_Task objective:_ Output all of the listing below, leaving every line unchanged.

_Data section:_
-.-.-

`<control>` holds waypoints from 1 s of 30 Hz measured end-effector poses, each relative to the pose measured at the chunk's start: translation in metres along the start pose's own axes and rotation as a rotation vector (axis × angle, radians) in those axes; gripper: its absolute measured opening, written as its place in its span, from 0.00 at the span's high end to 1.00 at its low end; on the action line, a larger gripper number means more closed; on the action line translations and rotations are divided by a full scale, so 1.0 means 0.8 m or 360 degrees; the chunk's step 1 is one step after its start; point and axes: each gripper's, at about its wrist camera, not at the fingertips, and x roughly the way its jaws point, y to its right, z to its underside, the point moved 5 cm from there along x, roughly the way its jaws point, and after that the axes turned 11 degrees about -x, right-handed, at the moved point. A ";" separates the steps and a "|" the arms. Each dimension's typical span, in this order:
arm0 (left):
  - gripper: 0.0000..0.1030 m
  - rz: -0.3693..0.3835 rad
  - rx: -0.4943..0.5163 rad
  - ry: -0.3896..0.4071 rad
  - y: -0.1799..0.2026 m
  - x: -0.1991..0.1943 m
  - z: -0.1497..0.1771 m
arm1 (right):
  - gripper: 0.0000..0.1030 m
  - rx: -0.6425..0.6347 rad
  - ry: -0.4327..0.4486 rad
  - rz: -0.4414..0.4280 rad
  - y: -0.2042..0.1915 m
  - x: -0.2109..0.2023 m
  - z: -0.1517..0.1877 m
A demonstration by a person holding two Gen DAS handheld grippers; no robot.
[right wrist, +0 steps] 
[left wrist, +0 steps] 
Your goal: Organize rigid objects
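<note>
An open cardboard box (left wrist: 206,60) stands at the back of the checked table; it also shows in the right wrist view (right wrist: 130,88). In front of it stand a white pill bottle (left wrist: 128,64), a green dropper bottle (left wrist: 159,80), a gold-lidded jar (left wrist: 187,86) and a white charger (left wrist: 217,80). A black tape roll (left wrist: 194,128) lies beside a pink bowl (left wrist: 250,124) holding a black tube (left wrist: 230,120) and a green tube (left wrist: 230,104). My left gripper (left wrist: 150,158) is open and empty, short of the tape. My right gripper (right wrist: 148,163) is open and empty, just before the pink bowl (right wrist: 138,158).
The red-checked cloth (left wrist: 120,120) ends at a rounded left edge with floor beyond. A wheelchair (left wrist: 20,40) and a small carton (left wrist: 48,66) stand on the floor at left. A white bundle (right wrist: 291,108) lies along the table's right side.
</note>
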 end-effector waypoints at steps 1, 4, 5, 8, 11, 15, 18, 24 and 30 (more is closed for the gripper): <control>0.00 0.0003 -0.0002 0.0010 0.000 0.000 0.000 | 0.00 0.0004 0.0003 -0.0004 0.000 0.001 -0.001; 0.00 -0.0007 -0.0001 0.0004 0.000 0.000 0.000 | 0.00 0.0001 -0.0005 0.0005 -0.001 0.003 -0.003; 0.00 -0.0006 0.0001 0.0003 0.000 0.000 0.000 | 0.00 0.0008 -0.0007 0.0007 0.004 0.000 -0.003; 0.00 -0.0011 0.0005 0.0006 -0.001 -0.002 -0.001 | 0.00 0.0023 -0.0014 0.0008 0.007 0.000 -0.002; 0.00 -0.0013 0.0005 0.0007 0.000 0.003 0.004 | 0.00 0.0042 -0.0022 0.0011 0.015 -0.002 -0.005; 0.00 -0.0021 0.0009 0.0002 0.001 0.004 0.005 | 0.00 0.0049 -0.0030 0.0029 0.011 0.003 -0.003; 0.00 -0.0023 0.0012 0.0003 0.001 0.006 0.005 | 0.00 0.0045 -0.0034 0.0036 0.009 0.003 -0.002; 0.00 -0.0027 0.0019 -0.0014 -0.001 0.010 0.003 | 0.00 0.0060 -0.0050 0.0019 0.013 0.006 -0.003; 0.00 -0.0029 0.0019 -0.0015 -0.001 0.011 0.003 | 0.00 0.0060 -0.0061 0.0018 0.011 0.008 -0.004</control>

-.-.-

_Exercise output:_
`<control>` holds waypoints from 1 s of 30 Hz measured end-effector poses, each relative to the pose measured at the chunk's start: translation in metres along the start pose's own axes and rotation as a rotation vector (axis × angle, radians) in those axes; gripper: its absolute measured opening, written as its place in its span, from 0.00 at the span's high end to 1.00 at its low end; on the action line, a larger gripper number means more closed; on the action line translations and rotations are divided by a full scale, so 1.0 means 0.8 m or 360 degrees; the chunk's step 1 is one step after its start; point and axes: each gripper's, at about its wrist camera, not at the fingertips, and x roughly the way its jaws point, y to its right, z to its underside, the point moved 5 cm from there along x, roughly the way its jaws point, and after that the axes turned 11 degrees about -x, right-handed, at the moved point. A ";" separates the steps and a "|" the arms. Each dimension's typical span, in this order:
arm0 (left):
  - gripper: 0.0000..0.1030 m
  - rz: -0.3693..0.3835 rad
  - rx: -0.4943..0.5163 rad
  - ry: -0.3896..0.4071 rad
  - y: -0.1799..0.2026 m
  - x: -0.1991..0.1943 m
  - z: -0.1497..0.1771 m
arm1 (right):
  - gripper: 0.0000..0.1030 m
  - rx: -0.6425..0.6347 rad
  - ry: -0.4327..0.4486 rad
  - rz: -0.4414..0.4280 rad
  - y: -0.2042..0.1915 m
  - x: -0.2109..0.2023 m
  - z: -0.1517..0.1877 m
A demonstration by a person holding two Gen DAS handheld grippers; no robot.
[right wrist, +0 steps] 
[left wrist, +0 steps] 
Your goal: Organize rigid objects
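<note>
An open cardboard box (left wrist: 206,60) stands at the back of the checked table; it also shows in the right wrist view (right wrist: 130,88). In front of it stand a white pill bottle (left wrist: 128,64), a green dropper bottle (left wrist: 159,80), a gold-lidded jar (left wrist: 187,86) and a white charger (left wrist: 217,80). A black tape roll (left wrist: 194,128) lies beside a pink bowl (left wrist: 250,124) holding a black tube (left wrist: 230,120) and a green tube (left wrist: 230,104). My left gripper (left wrist: 150,158) is open and empty, short of the tape. My right gripper (right wrist: 148,163) is open and empty, just before the pink bowl (right wrist: 138,158).
The red-checked cloth (left wrist: 120,120) ends at a rounded left edge with floor beyond. A wheelchair (left wrist: 20,40) and a small carton (left wrist: 48,66) stand on the floor at left. A white bundle (right wrist: 291,108) lies along the table's right side.
</note>
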 end-effector waypoints at steps 1, 4, 5, 8, 11, 15, 18, 24 and 30 (more is closed for the gripper): <control>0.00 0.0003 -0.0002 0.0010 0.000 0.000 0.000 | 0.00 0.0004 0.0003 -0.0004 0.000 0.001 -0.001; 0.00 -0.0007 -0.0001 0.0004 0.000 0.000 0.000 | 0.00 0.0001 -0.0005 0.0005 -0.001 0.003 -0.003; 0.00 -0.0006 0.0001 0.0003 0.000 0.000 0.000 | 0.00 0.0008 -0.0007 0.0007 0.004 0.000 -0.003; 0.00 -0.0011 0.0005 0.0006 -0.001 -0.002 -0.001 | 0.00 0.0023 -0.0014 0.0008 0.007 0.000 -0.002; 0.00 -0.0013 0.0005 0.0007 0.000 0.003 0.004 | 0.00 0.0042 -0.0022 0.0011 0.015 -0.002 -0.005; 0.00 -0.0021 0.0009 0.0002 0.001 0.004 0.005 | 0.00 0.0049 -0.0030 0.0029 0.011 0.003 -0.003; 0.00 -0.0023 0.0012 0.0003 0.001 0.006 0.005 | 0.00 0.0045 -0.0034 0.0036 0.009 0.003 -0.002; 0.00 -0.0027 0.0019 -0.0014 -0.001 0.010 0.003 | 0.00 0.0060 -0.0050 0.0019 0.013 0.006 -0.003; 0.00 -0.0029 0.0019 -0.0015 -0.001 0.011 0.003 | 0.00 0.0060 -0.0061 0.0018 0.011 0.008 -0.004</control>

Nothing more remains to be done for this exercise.